EXERCISE AIM: Omitting all pictures, copy word for word the lines from the line containing "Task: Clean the" through the final line of the entries.

______

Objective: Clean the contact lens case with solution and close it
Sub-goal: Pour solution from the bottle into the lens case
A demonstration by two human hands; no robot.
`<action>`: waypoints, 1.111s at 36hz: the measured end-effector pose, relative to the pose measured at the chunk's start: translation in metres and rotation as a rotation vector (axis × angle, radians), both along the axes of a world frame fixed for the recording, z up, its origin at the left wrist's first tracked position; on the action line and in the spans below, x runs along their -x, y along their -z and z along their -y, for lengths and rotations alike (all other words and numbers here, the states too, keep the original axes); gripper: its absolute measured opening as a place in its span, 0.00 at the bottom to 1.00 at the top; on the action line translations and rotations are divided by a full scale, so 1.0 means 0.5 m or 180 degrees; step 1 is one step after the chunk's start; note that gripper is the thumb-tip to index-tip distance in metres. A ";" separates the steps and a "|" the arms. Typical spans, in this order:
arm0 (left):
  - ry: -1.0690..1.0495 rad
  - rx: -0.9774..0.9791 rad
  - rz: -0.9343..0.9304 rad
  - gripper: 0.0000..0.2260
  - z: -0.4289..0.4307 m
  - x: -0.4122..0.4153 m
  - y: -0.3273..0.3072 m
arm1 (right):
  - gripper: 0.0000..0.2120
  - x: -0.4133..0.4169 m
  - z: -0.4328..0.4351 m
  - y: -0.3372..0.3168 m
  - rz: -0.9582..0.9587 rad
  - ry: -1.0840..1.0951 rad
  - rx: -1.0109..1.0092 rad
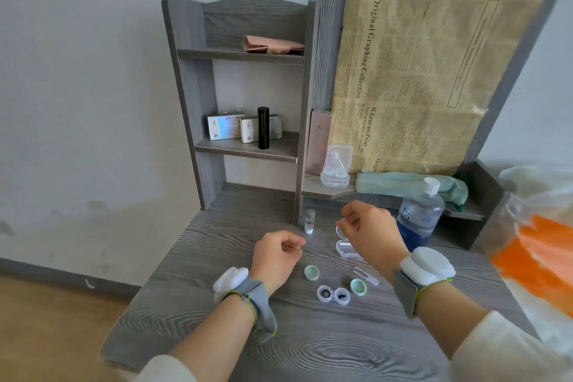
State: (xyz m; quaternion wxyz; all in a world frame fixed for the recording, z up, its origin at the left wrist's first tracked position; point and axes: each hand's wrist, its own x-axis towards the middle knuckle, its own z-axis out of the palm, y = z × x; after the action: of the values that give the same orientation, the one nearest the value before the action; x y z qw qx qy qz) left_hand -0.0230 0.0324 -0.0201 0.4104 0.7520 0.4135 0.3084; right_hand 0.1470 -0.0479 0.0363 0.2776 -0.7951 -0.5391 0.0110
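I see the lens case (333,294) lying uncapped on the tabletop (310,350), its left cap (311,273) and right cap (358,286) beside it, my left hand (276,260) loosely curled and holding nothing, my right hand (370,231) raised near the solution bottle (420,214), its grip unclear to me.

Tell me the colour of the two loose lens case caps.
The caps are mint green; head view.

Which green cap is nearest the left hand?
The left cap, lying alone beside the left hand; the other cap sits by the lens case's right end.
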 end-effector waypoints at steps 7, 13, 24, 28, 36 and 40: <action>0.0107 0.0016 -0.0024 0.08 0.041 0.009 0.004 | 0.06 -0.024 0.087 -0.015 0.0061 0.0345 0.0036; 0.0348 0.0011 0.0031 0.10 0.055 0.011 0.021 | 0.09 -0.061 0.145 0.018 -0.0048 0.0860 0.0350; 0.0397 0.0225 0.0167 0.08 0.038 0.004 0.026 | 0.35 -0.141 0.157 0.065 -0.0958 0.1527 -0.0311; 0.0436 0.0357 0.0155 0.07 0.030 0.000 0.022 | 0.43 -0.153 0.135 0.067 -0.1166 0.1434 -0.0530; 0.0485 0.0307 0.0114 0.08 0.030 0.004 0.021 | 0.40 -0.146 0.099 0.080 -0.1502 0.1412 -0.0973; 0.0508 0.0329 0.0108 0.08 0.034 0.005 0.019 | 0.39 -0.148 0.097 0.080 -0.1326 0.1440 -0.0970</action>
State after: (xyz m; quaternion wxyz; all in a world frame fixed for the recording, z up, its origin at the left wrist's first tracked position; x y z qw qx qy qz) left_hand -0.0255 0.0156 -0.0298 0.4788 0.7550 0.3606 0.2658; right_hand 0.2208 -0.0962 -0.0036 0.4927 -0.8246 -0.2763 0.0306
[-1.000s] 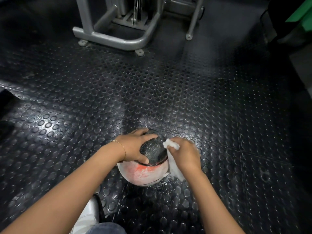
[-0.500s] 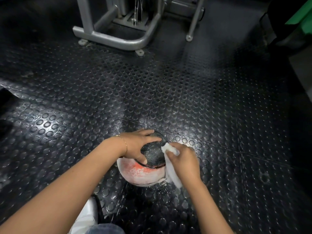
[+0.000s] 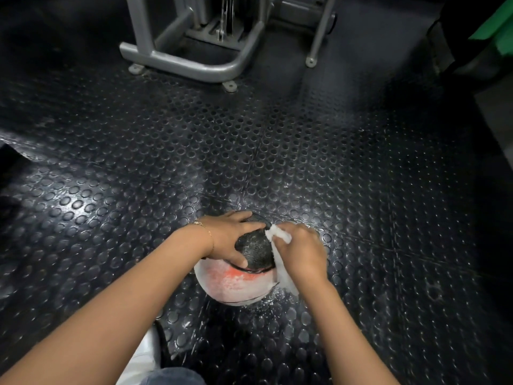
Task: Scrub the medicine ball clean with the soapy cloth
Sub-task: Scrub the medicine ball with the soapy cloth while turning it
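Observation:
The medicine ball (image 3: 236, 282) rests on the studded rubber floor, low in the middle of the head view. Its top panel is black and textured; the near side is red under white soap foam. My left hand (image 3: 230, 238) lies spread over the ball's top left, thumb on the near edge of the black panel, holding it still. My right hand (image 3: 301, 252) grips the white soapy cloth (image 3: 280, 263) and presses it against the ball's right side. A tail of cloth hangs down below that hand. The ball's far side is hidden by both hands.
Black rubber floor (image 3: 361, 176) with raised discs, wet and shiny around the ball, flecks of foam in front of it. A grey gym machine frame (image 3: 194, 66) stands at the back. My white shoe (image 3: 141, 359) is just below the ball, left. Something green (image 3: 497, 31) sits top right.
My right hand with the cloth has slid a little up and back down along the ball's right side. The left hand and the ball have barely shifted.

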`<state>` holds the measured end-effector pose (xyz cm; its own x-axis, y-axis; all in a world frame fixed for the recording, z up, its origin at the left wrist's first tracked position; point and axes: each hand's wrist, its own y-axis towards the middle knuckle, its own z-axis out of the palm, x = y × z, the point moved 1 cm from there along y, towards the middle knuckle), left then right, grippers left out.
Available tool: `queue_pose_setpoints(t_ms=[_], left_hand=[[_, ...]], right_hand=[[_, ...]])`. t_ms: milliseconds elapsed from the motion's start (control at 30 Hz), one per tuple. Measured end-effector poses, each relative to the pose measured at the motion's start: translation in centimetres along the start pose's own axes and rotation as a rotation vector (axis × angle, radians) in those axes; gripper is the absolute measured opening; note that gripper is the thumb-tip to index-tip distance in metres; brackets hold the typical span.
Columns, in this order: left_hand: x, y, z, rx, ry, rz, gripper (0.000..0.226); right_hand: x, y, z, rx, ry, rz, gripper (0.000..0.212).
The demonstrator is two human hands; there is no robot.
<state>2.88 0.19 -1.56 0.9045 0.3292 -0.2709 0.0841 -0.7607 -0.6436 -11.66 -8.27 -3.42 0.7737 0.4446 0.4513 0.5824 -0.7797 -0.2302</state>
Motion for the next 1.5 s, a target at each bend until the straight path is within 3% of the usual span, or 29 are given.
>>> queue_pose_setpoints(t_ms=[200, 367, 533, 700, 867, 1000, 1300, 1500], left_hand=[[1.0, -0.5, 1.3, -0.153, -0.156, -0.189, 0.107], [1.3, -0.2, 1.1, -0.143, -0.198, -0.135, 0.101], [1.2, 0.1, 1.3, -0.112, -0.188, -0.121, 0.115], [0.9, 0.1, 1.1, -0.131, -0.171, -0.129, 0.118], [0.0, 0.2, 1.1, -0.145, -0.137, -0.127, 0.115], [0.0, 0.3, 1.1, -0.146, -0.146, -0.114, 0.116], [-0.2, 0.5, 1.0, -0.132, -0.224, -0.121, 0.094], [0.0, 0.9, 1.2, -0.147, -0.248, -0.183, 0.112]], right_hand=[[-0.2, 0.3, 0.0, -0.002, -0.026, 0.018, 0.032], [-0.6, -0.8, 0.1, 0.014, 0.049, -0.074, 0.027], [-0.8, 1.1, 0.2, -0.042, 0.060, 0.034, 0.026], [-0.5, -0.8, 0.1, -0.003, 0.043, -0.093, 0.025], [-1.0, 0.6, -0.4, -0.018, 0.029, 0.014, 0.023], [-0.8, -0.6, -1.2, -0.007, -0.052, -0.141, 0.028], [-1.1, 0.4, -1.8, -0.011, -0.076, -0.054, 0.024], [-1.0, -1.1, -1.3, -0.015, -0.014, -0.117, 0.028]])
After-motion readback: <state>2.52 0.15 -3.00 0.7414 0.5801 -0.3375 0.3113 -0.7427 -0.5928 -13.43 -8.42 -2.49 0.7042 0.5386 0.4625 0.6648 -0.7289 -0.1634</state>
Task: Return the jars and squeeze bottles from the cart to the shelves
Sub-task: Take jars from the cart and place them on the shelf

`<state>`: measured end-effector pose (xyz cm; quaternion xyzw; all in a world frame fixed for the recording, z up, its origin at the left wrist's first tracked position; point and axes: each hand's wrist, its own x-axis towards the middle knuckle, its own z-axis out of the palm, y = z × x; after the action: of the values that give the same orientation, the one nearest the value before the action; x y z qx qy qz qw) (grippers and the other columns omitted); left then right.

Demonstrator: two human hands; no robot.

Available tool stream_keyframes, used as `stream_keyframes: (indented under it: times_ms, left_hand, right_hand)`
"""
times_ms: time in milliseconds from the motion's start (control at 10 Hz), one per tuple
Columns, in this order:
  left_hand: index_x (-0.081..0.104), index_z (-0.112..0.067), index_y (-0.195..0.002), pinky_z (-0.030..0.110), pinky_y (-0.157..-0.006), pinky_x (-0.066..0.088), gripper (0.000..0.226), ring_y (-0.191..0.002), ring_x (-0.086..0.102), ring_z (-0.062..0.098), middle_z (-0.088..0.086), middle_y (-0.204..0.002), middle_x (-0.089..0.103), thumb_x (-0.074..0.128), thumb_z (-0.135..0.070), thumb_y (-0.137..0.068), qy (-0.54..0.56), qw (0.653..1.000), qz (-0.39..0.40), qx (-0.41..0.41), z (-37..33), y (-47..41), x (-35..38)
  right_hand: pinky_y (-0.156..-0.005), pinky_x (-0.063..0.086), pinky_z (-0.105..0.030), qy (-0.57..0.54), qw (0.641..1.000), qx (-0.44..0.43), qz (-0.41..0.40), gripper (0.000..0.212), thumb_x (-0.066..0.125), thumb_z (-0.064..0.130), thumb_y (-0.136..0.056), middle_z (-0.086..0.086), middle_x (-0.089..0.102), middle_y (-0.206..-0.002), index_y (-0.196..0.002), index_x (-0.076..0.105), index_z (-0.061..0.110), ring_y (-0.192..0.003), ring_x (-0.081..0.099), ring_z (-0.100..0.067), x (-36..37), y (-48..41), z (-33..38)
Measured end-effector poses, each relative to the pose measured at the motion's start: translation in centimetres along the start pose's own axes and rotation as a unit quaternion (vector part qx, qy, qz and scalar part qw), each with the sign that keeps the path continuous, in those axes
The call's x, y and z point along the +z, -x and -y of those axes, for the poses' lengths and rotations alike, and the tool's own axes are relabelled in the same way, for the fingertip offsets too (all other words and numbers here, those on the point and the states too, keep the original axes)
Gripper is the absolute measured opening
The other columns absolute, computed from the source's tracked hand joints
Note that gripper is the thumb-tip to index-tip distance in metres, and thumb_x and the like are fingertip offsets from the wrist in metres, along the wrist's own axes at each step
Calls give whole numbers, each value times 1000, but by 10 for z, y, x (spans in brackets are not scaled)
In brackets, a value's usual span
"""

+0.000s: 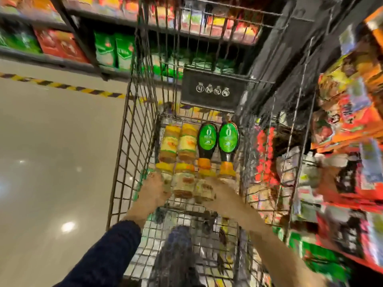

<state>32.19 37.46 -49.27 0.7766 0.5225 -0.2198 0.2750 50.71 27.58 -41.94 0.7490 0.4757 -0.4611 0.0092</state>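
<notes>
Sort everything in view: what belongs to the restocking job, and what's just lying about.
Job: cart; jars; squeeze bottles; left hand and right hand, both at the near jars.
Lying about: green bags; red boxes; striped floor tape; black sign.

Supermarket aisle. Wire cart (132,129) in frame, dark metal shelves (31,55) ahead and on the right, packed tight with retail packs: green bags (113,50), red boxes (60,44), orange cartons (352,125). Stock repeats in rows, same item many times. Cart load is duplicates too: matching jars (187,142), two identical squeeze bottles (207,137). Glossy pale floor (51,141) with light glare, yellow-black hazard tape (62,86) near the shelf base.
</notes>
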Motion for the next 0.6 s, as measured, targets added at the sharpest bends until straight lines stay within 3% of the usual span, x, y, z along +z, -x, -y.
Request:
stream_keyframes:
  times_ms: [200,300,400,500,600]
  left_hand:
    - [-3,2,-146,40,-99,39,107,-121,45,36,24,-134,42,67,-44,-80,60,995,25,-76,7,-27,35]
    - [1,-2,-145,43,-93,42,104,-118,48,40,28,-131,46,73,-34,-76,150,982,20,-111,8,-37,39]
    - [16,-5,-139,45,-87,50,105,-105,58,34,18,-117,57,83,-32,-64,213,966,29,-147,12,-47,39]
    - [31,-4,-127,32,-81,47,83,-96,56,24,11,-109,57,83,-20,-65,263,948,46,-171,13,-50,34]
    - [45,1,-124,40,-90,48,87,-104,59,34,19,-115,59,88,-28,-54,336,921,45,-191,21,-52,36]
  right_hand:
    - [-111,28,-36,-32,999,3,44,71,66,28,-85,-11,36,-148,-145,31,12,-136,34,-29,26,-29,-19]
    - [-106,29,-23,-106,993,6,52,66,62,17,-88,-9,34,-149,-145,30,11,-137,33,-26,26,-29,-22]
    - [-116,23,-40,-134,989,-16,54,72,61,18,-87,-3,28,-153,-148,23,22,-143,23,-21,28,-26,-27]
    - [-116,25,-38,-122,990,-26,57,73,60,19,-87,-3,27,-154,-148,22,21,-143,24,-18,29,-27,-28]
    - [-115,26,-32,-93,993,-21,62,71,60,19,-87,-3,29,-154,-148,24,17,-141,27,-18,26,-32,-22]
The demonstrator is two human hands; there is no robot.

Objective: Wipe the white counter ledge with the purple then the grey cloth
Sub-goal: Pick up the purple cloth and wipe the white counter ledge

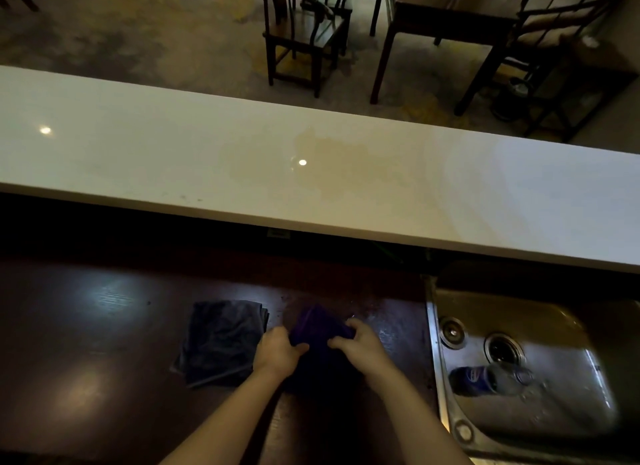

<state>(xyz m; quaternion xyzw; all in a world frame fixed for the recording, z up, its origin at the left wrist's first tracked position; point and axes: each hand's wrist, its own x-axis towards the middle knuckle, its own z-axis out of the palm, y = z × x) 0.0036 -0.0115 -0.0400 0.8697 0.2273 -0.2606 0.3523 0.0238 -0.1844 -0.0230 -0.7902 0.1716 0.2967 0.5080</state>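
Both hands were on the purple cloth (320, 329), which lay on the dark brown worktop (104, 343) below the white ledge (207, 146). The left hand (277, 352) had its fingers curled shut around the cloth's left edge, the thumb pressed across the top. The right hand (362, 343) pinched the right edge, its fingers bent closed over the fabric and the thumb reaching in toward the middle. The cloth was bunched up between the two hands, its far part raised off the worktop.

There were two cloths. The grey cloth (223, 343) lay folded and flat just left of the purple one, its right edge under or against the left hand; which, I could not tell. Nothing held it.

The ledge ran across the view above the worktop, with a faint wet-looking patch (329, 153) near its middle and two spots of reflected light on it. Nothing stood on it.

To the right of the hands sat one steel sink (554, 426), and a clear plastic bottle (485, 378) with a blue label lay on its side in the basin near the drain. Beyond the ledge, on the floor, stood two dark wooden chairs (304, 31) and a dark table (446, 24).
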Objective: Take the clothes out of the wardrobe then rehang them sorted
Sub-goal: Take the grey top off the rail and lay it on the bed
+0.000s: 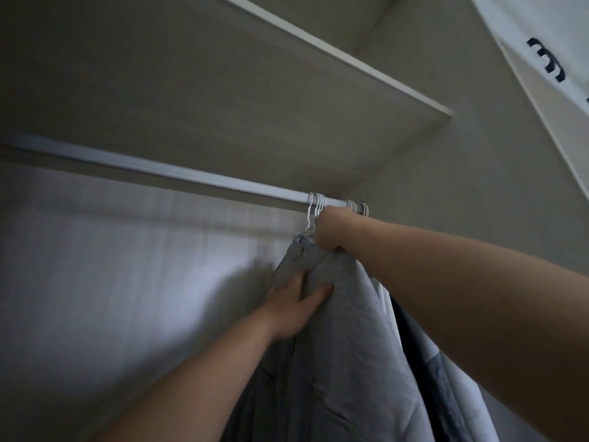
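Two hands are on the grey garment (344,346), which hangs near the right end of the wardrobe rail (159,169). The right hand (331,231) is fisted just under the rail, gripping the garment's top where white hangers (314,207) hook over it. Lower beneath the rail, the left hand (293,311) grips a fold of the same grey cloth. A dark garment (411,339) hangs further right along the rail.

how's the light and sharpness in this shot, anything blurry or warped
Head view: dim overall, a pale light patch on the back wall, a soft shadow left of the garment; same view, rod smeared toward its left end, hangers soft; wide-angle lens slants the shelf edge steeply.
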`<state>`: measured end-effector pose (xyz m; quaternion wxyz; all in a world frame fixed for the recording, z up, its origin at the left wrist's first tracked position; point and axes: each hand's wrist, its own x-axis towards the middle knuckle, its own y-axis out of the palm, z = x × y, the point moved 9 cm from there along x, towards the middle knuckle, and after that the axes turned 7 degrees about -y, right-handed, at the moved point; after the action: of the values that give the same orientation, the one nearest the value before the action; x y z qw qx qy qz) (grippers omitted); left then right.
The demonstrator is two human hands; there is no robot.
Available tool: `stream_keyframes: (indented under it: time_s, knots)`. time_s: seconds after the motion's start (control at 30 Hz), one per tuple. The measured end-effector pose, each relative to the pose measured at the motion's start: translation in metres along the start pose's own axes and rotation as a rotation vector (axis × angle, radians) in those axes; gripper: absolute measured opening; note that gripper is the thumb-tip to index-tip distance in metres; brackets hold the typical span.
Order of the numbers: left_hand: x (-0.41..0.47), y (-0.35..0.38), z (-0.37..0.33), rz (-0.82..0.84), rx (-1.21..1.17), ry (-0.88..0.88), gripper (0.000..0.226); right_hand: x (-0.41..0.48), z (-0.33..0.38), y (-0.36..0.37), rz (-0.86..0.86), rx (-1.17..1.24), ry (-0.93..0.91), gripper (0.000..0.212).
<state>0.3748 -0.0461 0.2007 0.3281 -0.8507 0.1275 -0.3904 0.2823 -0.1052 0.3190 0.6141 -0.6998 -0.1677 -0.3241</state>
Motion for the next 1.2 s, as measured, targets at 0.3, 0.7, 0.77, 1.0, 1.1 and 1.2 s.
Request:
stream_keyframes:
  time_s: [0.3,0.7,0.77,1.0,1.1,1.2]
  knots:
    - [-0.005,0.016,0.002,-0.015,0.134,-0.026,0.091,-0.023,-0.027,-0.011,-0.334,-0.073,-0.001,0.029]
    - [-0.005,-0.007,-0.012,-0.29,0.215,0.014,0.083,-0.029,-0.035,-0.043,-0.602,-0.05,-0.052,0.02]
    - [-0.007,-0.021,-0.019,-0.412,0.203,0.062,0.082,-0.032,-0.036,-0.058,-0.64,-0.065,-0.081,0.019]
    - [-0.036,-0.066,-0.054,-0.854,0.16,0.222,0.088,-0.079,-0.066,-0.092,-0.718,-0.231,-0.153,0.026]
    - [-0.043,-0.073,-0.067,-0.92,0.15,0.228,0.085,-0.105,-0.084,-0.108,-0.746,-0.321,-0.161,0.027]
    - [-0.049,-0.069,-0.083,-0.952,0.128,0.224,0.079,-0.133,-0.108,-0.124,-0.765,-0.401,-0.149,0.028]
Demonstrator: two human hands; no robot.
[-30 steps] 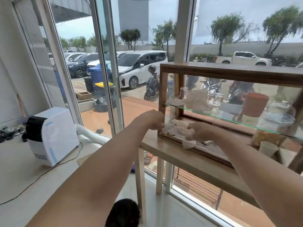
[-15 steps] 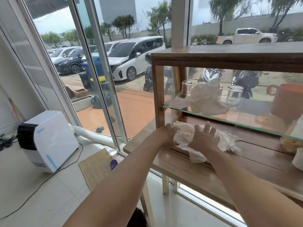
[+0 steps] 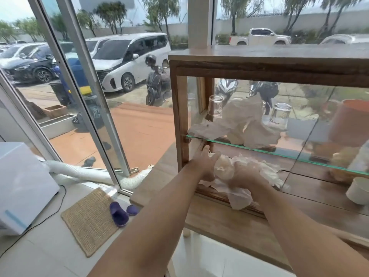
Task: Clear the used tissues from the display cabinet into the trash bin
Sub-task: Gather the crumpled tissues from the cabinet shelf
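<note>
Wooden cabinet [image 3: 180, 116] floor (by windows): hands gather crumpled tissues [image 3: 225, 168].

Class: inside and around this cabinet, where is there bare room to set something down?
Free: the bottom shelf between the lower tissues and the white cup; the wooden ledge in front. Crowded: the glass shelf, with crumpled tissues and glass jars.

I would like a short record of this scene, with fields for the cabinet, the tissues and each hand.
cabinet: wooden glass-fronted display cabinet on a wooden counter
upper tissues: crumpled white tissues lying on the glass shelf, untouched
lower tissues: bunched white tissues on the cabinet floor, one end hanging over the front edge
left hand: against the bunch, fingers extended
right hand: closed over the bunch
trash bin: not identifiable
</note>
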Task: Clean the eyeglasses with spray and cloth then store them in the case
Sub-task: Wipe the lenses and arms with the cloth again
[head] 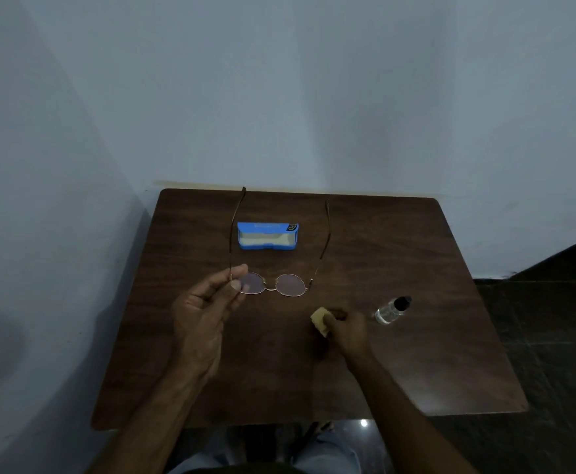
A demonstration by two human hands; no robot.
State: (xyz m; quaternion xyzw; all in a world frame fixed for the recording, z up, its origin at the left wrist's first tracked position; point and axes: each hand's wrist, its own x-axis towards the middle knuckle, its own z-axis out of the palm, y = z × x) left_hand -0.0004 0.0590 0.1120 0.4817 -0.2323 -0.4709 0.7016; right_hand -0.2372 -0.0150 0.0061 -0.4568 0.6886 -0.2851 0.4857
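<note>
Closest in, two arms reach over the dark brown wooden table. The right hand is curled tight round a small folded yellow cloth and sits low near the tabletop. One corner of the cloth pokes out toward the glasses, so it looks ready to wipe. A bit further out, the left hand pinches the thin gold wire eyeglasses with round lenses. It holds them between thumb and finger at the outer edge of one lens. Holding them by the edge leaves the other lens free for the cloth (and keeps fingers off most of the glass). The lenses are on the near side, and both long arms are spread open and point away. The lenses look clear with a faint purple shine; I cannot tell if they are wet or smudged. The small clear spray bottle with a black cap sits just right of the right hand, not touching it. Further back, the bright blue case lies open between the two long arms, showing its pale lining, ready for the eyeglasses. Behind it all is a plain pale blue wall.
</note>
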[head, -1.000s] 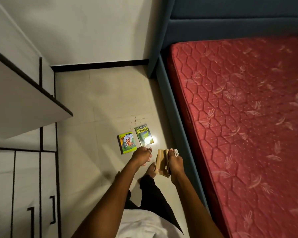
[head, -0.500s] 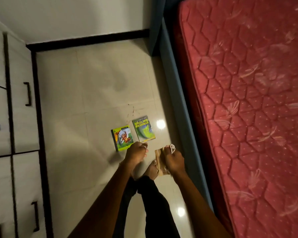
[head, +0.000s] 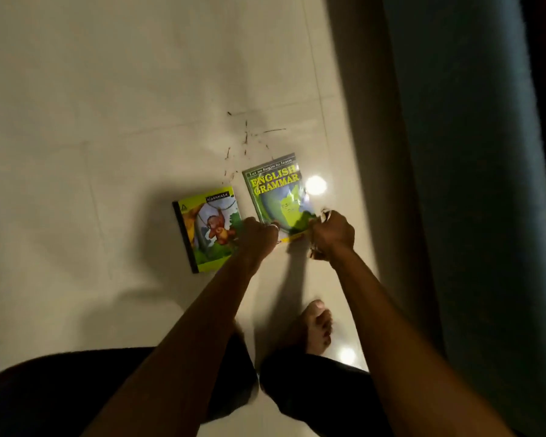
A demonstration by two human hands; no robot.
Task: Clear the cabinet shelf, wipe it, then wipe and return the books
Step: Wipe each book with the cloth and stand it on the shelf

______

RESPONSE AREA:
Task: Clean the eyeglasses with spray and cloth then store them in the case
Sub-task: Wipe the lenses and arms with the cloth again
[head] 
A demonstration by two human hands; no robot.
State: (xyz m; quaternion xyzw; all in a world frame fixed for the recording, z up, its origin at the left wrist's first tracked position; point and axes: each hand's wrist, its own x-axis towards the middle knuckle, its own z-axis out of the palm, y = z × x) left_hand -0.0004 0.0590 0.1120 0.4817 -0.2323 -0.4709 0.7016; right_hand -0.2372 -0.0150 0.0061 -0.4568 0.6886 -0.2851 0.4857
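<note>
Closest in, two arms reach over the dark brown wooden table. The right hand is curled tight round a small folded yellow cloth and sits low near the tabletop. One corner of the cloth pokes out toward the glasses, so it looks ready to wipe. A bit further out, the left hand pinches the thin gold wire eyeglasses with round lenses. It holds them between thumb and finger at the outer edge of one lens. Holding them by the edge leaves the other lens free for the cloth (and keeps fingers off most of the glass). The lenses are on the near side, and both long arms are spread open and point away. The lenses look clear with a faint purple shine; I cannot tell if they are wet or smudged. The small clear spray bottle with a black cap sits just right of the right hand, not touching it. Further back, the bright blue case lies open between the two long arms, showing its pale lining, ready for the eyeglasses. Behind it all is a plain pale blue wall.
</note>
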[head, -1.000s] 
[head, -0.500s] 
[head, +0.000s] 
A demonstration by two human hands; no robot.
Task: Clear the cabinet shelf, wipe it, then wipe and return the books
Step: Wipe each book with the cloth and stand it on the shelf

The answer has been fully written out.